8. The Complaint may possibly include factual allegations that seem consistent with ATS liability for extrajudicial killing for someone: for example, the shooters. But to decide whether plaintiffs have stated a claim for extrajudicial killing against these defendants, we must look at the facts connecting what these defendants personally did to the particular alleged wrongs. For extrajudicial killings, we do not accept the following statement of the district court as correct as a matter of international law or of federal court pleading: "The plaintiffs here allege that their relatives were killed by the Bolivian armed forces and that at all relevant times the armed forces acted under the authority of [defendants]. This is sufficient." D. Ct. Order 27 (citation omitted). We believe it is insufficient. We do not, in principle, rule out aiding and abetting liability or conspiratorial liability and so on under the ATS, but the pleadings here are too conclusory to make out such a claim against these defendants.
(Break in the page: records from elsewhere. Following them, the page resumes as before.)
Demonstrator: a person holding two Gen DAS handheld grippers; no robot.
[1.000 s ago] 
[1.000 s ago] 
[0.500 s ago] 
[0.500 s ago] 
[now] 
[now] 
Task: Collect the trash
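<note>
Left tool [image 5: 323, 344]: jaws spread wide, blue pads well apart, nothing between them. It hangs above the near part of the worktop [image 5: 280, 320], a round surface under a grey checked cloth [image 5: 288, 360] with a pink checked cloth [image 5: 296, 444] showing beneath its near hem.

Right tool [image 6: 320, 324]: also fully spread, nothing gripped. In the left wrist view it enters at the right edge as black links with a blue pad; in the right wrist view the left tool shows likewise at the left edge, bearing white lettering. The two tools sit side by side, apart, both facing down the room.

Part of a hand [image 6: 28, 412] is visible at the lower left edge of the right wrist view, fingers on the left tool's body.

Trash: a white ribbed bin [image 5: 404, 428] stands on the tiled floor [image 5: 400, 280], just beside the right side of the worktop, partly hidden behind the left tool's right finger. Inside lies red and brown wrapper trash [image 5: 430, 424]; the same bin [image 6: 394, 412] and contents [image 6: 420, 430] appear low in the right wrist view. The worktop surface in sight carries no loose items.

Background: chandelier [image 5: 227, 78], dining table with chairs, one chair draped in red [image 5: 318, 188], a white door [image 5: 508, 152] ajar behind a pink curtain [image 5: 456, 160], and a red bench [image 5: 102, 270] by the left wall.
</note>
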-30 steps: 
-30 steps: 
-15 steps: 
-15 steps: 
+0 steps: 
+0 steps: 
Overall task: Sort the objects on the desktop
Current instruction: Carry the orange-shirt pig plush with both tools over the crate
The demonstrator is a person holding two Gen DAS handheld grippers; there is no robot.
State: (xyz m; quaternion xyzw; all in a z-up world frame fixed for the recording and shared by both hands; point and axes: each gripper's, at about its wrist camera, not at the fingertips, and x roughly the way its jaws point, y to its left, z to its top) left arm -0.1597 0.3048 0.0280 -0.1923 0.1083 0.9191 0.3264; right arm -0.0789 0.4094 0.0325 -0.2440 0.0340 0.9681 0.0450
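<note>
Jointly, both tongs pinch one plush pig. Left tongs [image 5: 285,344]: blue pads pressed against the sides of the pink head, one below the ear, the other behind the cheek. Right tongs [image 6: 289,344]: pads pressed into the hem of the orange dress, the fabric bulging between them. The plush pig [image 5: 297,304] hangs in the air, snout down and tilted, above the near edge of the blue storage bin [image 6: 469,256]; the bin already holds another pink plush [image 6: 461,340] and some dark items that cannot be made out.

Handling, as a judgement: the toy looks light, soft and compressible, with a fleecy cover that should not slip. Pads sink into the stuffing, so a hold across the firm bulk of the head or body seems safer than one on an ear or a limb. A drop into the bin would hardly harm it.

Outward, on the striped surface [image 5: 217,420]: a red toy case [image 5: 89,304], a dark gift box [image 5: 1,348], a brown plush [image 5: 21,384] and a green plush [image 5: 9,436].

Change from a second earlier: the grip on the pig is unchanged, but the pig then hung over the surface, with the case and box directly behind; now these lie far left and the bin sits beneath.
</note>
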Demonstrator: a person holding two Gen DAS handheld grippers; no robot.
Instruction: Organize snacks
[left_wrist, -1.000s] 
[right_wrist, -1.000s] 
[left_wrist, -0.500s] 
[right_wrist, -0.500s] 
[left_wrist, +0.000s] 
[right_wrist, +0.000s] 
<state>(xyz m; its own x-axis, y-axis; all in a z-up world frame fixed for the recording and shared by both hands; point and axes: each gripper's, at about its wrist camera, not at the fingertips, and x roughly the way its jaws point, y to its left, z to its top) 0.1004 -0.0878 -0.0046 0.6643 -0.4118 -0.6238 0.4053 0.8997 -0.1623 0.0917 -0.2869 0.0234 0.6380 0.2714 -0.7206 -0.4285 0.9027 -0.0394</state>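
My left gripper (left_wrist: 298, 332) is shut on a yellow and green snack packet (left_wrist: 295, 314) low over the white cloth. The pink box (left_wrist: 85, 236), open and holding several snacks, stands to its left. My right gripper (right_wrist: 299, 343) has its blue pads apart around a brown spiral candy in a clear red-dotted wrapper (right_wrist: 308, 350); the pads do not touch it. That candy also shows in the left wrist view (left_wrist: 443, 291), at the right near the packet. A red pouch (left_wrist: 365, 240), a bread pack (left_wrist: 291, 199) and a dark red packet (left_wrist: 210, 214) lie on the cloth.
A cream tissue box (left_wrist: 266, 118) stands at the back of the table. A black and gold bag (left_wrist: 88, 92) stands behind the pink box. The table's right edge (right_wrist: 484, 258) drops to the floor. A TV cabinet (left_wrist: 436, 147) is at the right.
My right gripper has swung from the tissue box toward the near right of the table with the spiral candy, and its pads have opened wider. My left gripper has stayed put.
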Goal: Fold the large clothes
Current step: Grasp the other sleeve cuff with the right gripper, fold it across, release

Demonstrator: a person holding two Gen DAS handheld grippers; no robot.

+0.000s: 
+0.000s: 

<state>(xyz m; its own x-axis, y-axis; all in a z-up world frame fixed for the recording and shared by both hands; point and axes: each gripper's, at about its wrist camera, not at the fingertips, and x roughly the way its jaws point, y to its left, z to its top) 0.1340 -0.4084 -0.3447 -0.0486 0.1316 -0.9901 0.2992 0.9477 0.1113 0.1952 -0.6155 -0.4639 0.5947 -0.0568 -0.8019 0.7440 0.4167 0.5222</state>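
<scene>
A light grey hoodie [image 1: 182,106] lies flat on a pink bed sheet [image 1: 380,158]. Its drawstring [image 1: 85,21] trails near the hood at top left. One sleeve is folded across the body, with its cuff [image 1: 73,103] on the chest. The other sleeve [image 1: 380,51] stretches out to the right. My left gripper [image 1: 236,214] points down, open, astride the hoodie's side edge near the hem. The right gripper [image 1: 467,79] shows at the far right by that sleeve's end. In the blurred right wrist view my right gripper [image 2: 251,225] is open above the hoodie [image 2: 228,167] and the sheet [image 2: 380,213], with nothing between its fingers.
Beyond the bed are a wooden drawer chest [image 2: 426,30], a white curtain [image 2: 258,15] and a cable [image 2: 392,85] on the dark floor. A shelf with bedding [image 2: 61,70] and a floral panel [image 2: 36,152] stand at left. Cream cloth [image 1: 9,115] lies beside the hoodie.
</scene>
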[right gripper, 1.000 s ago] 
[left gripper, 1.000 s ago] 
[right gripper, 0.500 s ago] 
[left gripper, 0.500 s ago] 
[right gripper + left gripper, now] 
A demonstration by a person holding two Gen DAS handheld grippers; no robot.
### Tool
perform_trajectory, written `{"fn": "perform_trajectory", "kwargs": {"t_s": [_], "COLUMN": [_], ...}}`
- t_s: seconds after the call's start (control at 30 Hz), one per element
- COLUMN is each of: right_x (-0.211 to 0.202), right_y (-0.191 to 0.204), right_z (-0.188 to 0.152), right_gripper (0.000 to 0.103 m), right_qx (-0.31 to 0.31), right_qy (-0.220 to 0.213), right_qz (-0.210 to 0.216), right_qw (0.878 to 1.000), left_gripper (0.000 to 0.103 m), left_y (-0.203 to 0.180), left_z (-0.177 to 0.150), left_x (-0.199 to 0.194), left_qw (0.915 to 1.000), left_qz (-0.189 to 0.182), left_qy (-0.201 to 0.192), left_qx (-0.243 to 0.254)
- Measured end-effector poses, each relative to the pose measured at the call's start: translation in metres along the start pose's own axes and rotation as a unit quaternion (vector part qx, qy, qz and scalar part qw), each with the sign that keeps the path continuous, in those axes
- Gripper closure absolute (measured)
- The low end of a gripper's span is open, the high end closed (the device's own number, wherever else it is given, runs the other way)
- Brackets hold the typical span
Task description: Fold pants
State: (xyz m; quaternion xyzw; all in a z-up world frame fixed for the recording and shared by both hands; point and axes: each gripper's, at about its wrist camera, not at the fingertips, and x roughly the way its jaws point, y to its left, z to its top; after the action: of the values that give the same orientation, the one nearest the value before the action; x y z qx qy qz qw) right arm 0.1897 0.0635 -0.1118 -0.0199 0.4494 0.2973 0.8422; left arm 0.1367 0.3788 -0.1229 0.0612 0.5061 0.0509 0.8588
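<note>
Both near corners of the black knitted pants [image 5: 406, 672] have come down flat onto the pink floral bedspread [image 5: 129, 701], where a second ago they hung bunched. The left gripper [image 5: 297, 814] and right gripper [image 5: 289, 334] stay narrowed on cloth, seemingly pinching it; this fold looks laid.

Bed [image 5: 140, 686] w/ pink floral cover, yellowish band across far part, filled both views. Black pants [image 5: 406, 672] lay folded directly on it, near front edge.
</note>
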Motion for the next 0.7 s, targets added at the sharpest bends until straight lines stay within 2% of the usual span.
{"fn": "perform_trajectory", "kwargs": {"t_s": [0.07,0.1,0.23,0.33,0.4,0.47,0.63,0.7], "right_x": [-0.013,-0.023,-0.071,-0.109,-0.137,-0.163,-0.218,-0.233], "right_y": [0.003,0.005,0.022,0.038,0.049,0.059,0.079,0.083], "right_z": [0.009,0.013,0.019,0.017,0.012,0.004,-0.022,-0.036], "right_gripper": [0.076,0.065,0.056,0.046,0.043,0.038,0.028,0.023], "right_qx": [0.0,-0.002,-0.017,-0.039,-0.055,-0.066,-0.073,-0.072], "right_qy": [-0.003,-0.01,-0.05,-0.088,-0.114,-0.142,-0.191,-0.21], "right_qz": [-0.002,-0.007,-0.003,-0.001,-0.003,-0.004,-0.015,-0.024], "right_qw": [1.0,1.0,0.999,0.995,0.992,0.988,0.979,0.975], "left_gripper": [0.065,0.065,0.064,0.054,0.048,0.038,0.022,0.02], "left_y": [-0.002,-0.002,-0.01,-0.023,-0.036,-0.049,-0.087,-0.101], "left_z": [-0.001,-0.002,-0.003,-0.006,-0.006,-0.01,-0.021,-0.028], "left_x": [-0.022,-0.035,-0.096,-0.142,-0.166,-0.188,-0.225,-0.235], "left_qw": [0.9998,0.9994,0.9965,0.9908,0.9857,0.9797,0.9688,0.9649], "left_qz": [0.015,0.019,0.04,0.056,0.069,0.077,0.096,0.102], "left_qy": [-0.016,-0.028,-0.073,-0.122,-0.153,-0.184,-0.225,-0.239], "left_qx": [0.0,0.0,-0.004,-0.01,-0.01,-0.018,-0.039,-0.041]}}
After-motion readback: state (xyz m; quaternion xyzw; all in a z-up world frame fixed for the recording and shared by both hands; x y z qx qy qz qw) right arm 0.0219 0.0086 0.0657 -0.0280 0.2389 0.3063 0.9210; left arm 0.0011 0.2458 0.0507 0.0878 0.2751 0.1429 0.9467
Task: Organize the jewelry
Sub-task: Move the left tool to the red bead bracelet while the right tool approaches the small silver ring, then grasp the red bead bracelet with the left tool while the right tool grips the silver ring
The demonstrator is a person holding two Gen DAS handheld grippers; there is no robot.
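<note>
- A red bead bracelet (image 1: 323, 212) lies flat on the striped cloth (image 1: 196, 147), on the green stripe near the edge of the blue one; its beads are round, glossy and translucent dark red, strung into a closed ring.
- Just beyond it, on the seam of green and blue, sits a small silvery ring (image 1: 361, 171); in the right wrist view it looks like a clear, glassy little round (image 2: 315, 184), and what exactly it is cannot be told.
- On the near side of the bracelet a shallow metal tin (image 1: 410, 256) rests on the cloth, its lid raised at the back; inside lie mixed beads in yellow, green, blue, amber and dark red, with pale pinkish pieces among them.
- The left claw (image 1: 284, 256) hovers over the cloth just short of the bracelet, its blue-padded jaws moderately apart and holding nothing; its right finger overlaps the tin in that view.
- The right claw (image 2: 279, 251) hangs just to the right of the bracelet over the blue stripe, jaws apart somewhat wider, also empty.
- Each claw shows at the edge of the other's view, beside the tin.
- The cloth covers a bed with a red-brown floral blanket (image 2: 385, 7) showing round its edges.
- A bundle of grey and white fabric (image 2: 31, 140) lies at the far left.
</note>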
9. We note the district court said in its Order that "it is not clear what constitutes an extrajudicial killing." D. Ct. Order 24. We agree. When the law applicable to the circumstances is unclear, we have been warned not to create or broaden a cause of action. See Sosa, 124 S.Ct. at 2766 n. 21 (noting the "requirement of clear definition" for seeking relief from a violation of customary international law). The only case from this Circuit to give detailed consideration to the merits of a claim of extrajudicial killing under the ATS was different and clearer than this case. In Cabello, we concluded that there was sufficient evidence to support a jury verdict where the former military officer defendant personally commanded a "killing squad" that killed civilian prisoners who had opposed the military junta; where the defendant assisted in selecting the plaintiff's decedent (a political prisoner) for execution after reviewing his prisoner file; and where the political prisoner was then tortured and killed by the defendant. Cabello, 402 F.3d at 1159-60. The specific targeting of the victim based on his political beliefs, direct involvement of the defendant, and premeditated and deliberate circumstances of the victim's death set Cabello apart from the facts alleged in this case.